Los tigres dientes de sable se especializaron hace 9 millones de años en matar rápidamente a grandes presas clavando sus caninos en el cuello. Y esta especialización pudo causar después su extinción, según investigadores españoles que han estudiado fósiles de 24 ejemplares descubiertos en Madrid y publica sus conclusiones en la 'Revista Española de Paleontología'.
«Una de las posibles causas fue un cambio en las faunas de herbívoros, que hizo que durante cierta época del año las presas grandes migraran, como hacen los ñúes en África. Tendrían problemas para alimentarse de animales más pequeños, y así fueron haciendose cada vez más escasos hasta que desaparecieron», argumenta Manuel Salesa, paleontólogo del Museo Nacional de Ciencias Naturales. Los últimos ejemplares vivieron en América hace 10.000 años.

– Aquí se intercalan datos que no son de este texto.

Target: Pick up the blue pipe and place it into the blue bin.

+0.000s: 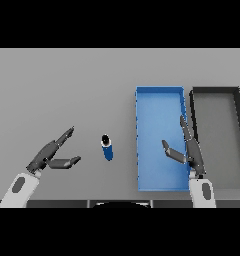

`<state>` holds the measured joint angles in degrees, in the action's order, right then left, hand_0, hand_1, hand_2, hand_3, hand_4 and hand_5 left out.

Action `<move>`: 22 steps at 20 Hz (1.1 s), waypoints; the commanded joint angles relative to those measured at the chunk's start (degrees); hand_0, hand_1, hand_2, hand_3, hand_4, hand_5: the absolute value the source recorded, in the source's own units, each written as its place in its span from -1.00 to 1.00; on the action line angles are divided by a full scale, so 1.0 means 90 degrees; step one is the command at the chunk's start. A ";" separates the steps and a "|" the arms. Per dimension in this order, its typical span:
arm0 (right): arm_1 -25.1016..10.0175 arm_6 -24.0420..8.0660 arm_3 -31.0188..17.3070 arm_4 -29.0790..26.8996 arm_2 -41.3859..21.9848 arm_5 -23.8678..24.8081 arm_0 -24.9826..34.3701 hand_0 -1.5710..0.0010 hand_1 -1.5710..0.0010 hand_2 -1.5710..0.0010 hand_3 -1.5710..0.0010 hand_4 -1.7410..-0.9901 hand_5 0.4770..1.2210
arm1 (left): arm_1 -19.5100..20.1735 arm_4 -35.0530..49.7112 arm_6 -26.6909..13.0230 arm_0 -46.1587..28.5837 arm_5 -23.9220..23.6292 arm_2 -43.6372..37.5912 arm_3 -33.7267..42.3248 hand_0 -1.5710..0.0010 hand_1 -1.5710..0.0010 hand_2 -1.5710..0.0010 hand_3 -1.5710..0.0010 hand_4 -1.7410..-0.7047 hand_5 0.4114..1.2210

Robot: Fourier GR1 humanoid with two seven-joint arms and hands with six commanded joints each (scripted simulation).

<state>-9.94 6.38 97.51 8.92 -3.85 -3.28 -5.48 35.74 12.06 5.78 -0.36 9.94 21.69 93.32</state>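
A short blue pipe (pixel 107 148) with a dark open end lies on the grey table, just left of the blue bin (pixel 159 99). My right hand (pixel 190 150) hovers over the bin's right side, fingers straight and thumb spread, holding nothing. My left hand (pixel 51 154) is at the lower left, well left of the pipe, open with its fingers pointing up and right and its thumb toward the pipe. Nothing lies inside the blue bin.
A black bin (pixel 238 107) stands right beside the blue bin, along the table's right edge. Bare grey table stretches behind and left of the pipe.
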 commanded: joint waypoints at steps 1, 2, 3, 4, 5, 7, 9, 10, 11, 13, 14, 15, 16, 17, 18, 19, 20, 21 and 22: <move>-0.0073 -0.0133 -0.0025 0.0017 0.0047 0.0006 0.0023 1.00 1.00 1.00 1.00 0.54 -0.62 | -0.0049 -0.0078 -0.0116 -0.0010 0.0028 0.0121 0.0008 1.00 1.00 1.00 1.00 0.21 -0.79; -0.0045 -0.0189 -0.0062 -0.0028 0.0065 0.0001 0.0035 1.00 1.00 1.00 1.00 0.51 -0.62 | -0.0142 -0.0195 -0.0180 0.0046 0.0012 0.0248 0.0042 1.00 1.00 1.00 1.00 0.19 -0.82; -0.0035 -0.0108 -0.0024 -0.0022 0.0040 -0.0015 -0.0030 1.00 1.00 1.00 1.00 0.49 -0.62 | -0.0237 -0.0339 -0.0202 0.0084 0.0003 0.0382 0.0029 1.00 1.00 1.00 1.00 0.17 -0.84; -0.0010 -0.0129 -0.0045 -0.0048 0.0052 -0.0008 -0.0018 1.00 1.00 1.00 1.00 0.47 -0.62 | -0.0265 -0.0410 -0.0235 0.0074 0.0029 0.0478 0.0069 1.00 1.00 1.00 1.00 0.17 -0.87; 0.0014 -0.0042 -0.0013 -0.0045 0.0046 0.0009 -0.0087 1.00 1.00 1.00 1.00 0.45 -0.62 | -0.0357 -0.0496 -0.0288 0.0109 0.0020 0.0580 0.0058 1.00 1.00 1.00 1.00 0.16 -0.89; 0.0041 -0.0084 -0.0031 -0.0038 0.0020 -0.0006 -0.0058 1.00 1.00 1.00 1.00 0.43 -0.62 | -0.0638 -0.0556 -0.0442 0.0159 0.0014 0.0797 0.0069 1.00 1.00 1.00 1.00 0.15 -0.90; 0.0105 0.0033 -0.0071 -0.0013 -0.0019 0.0007 -0.0039 1.00 1.00 1.00 1.00 0.39 -0.60 | -0.0952 -0.0697 -0.0450 0.0381 -0.0025 0.0919 -0.0216 1.00 1.00 1.00 1.00 0.15 -0.90; 0.0057 -0.0062 -0.0031 -0.0029 0.0023 0.0010 -0.0018 1.00 1.00 1.00 1.00 0.40 -0.60 | -0.1042 -0.0736 -0.0316 0.0404 -0.0024 0.0960 -0.0267 1.00 1.00 1.00 1.00 0.14 -0.89; 0.0058 -0.0028 0.0053 -0.0039 0.0015 0.0006 -0.0121 1.00 1.00 1.00 1.00 0.40 -0.60 | -0.1161 -0.0807 -0.0229 0.0455 -0.0043 0.1013 -0.0377 1.00 1.00 1.00 1.00 0.13 -0.88; 0.0030 -0.0191 0.0046 -0.0016 0.0048 0.0040 -0.0100 1.00 1.00 1.00 1.00 0.44 -0.62 | -0.1498 -0.0907 -0.0307 0.0653 -0.0176 0.1054 -0.0702 1.00 1.00 1.00 1.00 0.14 -0.88; 0.0017 -0.0203 0.0048 -0.0041 0.0062 0.0018 -0.0118 1.00 1.00 1.00 1.00 0.43 -0.61 | -0.1596 -0.0852 -0.0268 0.0761 -0.0168 0.1020 -0.0776 1.00 1.00 1.00 1.00 0.14 -0.88; -0.0021 -0.0164 0.0044 -0.0059 0.0093 0.0005 -0.0121 1.00 1.00 1.00 1.00 0.43 -0.60 | -0.1693 -0.0902 -0.0223 0.0794 -0.0179 0.1076 -0.0849 1.00 1.00 1.00 1.00 0.15 -0.88; -0.0010 -0.0155 -0.0041 -0.0096 0.0105 -0.0023 -0.0061 1.00 1.00 1.00 1.00 0.41 -0.59 | -0.1815 -0.0946 -0.0221 0.0922 -0.0194 0.1091 -0.1003 1.00 1.00 1.00 1.00 0.17 -0.88; -0.0018 -0.0118 -0.0073 -0.0076 0.0114 -0.0011 -0.0068 1.00 1.00 1.00 1.00 0.41 -0.58 | -0.1920 -0.1004 -0.0183 0.1017 -0.0202 0.1111 -0.1186 1.00 1.00 1.00 1.00 0.20 -0.89; -0.0028 -0.0044 -0.0049 -0.0095 0.0130 -0.0016 -0.0080 1.00 1.00 1.00 1.00 0.40 -0.57 | -0.1979 -0.1144 -0.0197 0.1105 -0.0271 0.1133 -0.1383 1.00 1.00 1.00 1.00 0.24 -0.91; 0.0021 0.0030 -0.0005 -0.0093 0.0084 -0.0025 -0.0135 1.00 1.00 1.00 1.00 0.39 -0.56 | -0.2052 -0.1267 -0.0239 0.1157 -0.0376 0.1171 -0.1455 1.00 1.00 1.00 1.00 0.28 -0.94; 0.0005 -0.0025 -0.0034 -0.0098 0.0113 -0.0010 -0.0064 1.00 1.00 1.00 1.00 0.38 -0.56 | -0.2131 -0.1389 -0.0263 0.1167 -0.0441 0.1253 -0.1522 1.00 1.00 1.00 1.00 0.31 -0.97; 0.0021 0.0005 0.0007 -0.0061 0.0082 0.0003 -0.0135 1.00 1.00 1.00 1.00 0.38 -0.55 | -0.2213 -0.1457 -0.0269 0.1245 -0.0487 0.1268 -0.1653 1.00 1.00 1.00 1.00 0.33 -0.98; 0.0014 -0.0028 0.0012 -0.0035 0.0072 0.0008 -0.0099 1.00 1.00 1.00 1.00 0.40 -0.55 | -0.2367 -0.1364 -0.0249 0.1293 -0.0438 0.1260 -0.1781 1.00 1.00 1.00 1.00 0.31 -0.98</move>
<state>-9.81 6.12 97.62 8.60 -3.21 -3.21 -6.35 14.39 -0.22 3.39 11.29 6.00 33.06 77.31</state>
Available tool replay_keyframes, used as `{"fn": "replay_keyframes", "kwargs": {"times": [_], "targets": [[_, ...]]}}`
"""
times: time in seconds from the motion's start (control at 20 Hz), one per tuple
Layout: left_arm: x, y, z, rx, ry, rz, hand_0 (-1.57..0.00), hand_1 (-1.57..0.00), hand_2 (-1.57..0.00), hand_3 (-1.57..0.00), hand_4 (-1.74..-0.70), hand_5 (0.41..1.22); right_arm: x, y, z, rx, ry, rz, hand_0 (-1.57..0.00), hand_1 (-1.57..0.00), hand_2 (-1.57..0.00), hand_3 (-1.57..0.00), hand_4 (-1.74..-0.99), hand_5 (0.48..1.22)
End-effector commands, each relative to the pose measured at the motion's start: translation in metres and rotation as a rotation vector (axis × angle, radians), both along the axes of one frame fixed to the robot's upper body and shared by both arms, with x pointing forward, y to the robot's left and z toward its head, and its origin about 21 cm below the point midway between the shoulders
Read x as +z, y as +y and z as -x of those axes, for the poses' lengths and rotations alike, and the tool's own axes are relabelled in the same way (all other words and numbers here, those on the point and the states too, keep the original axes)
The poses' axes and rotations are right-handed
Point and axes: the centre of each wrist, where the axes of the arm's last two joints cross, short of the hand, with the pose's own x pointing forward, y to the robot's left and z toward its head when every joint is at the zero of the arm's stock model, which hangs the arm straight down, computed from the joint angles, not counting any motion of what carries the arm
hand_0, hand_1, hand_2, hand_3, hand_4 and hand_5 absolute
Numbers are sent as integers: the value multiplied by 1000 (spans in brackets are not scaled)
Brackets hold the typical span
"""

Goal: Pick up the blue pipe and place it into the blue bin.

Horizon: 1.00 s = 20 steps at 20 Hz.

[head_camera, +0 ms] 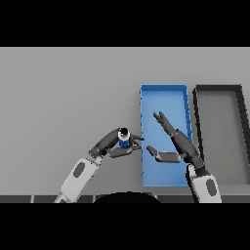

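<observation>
Head view, read from the left: the left arm comes in from the lower edge and reaches up and to the right, ending in the left hand just short of the blue bin's left wall. Its fingers and thumb curl round the blue pipe, a short tube held upright with its dark open end facing up. The pipe looks to be clear of the grey table, though the height cannot be judged from above. Holding it upright probably keeps the grasp steady for a short carry sideways.

Next comes the blue bin, a long tray running away from the robot; the pipe is beside it, not yet over it. Above the bin's lower half hangs the right hand, fingers straight and spread, thumb splayed to the left, holding nothing. It sits in the space where the pipe would drop, so it may need to move away or is ready to receive the pipe; which one cannot be told.

Farthest right lies a dark grey bin, alongside the blue one.
</observation>
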Motion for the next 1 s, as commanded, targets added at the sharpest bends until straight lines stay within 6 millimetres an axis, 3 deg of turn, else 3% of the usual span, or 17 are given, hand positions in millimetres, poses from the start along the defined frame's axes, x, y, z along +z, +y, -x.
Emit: {"fn": "replay_keyframes", "kwargs": {"times": [0.0,0.25,0.6,0.85,0.95], "targets": [[-3,1,0,7,8,-12,-1571,-1571,-1571,-1571,-1467,1221,9,8,-5,47,-28,20,1,-4,-81,1,-1281,558],[-1,4,-3,-1,-8,-10,-1571,-1571,-1571,-1571,-1467,1221,35,39,-18,215,-71,65,1,-1,-42,1,-1300,560],[-3,5,-10,-23,30,5,-1571,-1571,-1571,-1571,-1469,1221,63,80,-37,365,-96,127,-7,-16,-66,1,-1223,540],[-1,5,-7,-8,5,-6,-1571,-1571,-1571,-1571,-1467,1221,60,93,-54,400,-67,182,-34,-55,-110,-7,-1192,507],[-4,8,-7,-2,17,-44,-1571,-1571,-1571,-1571,-1462,1221,63,103,-61,426,-65,195,-168,-218,-261,-128,-1233,487]]}}
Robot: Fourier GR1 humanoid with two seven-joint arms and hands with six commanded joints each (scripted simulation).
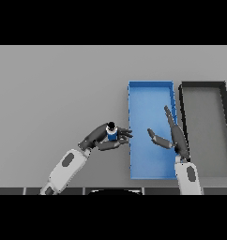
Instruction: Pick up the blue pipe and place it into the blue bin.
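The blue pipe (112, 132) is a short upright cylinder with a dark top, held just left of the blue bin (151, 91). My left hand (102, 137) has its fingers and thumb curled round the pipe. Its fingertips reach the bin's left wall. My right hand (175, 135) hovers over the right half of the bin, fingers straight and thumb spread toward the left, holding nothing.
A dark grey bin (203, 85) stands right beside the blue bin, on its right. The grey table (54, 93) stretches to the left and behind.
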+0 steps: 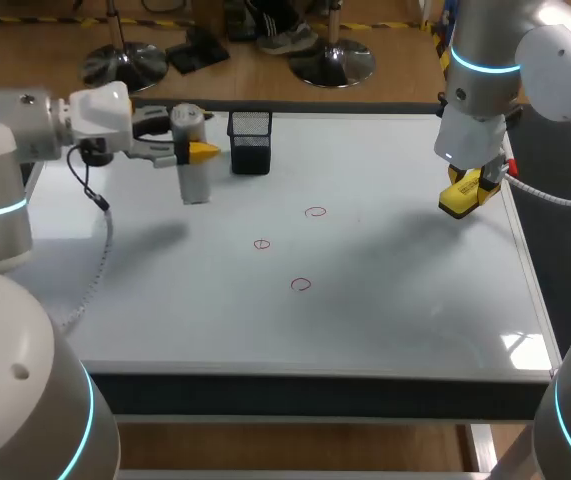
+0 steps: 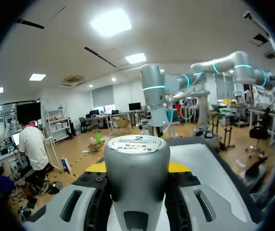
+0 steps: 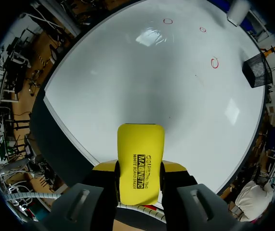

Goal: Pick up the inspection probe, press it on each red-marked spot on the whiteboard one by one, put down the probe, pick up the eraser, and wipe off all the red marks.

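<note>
Within our clenched left pincer [image 1: 197,153] stands the grey cylindrical probe [image 1: 191,168]; our right pincer [image 1: 468,190] grasps the yellow block eraser [image 3: 139,168]. A skidding probe could smear the red circles [image 1: 301,284] between them.

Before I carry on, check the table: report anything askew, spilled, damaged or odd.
Nothing is spilled, tipped or damaged. One oddity: the right hand holds the eraser while the left hand holds the probe upright, with three red marks unwiped on the whiteboard. The mesh holder stands straight.
</note>
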You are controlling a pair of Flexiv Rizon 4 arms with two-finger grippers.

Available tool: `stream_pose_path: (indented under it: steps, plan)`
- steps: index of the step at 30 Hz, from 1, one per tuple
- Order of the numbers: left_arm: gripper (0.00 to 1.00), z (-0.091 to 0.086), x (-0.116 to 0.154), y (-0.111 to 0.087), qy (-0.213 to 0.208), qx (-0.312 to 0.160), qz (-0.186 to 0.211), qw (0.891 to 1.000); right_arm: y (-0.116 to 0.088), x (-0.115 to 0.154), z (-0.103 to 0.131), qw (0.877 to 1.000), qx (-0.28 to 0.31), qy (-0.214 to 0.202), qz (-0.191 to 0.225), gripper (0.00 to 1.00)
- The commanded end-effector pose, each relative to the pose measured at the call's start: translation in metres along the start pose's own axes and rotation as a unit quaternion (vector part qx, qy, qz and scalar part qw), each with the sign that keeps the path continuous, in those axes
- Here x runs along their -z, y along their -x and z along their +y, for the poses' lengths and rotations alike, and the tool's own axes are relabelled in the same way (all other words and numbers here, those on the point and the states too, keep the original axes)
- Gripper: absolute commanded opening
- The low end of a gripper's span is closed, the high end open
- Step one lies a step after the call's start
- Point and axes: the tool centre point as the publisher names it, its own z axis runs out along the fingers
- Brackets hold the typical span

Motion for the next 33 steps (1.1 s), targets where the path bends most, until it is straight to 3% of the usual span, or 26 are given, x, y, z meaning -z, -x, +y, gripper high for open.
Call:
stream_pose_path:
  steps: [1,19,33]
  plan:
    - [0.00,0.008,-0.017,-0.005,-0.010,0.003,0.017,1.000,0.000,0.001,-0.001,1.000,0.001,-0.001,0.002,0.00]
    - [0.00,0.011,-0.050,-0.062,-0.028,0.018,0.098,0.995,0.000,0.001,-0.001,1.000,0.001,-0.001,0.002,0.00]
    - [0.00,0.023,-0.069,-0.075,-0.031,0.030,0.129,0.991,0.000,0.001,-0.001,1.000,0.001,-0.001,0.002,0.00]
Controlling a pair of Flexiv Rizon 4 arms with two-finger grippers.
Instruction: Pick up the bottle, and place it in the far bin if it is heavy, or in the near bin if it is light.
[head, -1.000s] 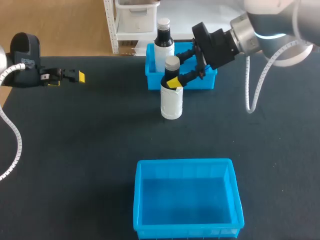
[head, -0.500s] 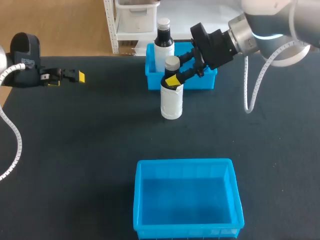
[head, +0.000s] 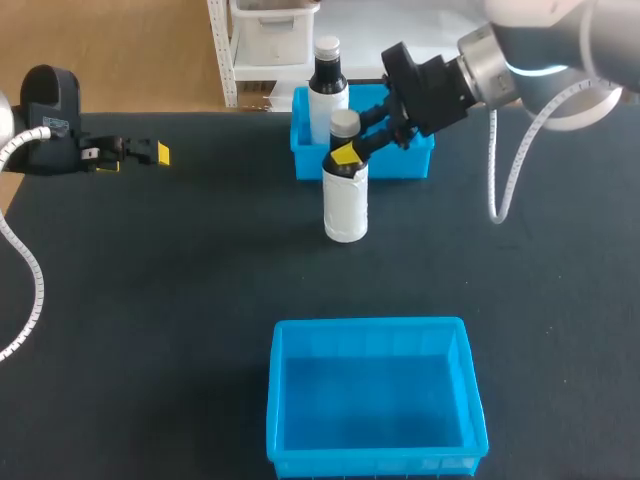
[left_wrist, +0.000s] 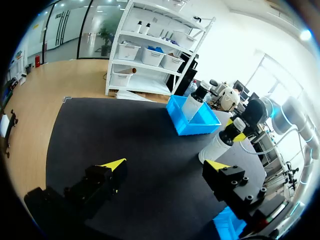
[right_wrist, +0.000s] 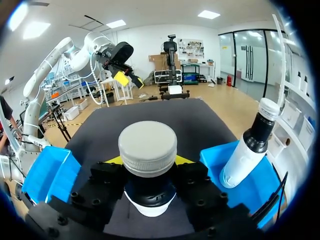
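The right claw (head: 345, 156) clenched the neck of the white, black-shouldered, grey-capped plastic bottle (head: 346, 205), standing on or perhaps barely off the dark worktop (head: 200, 280), just before the far blue plastic bin (head: 412, 166). Grasping looked done; next, a lift should reveal its weight.

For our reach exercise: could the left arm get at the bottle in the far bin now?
Probably yes: only bare table lies between the left pincer and the binned bottle; the right pincer grips another bottle nearer.
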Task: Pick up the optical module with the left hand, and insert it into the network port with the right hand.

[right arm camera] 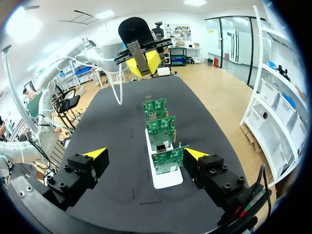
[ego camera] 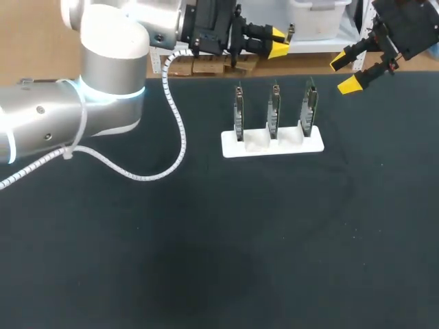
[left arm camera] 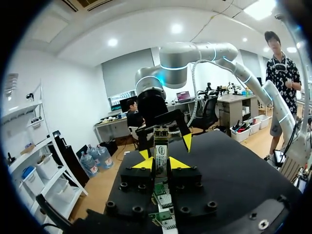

Los tigres dientes de sable no eran felinos, en contra de lo que su nombre popular sugiere. Los macairodóntinos formaban un grupo de depredadores aparte. Los ejemplares hallados en Madrid vivieron hace 9 millones de años -son de los más primitivos- y tenían el tamaño de un puma. El último de su familia, el americano 'Smilodon', eran más grande que cualquier felino actual, con colmillos de hasta 18 centímetros.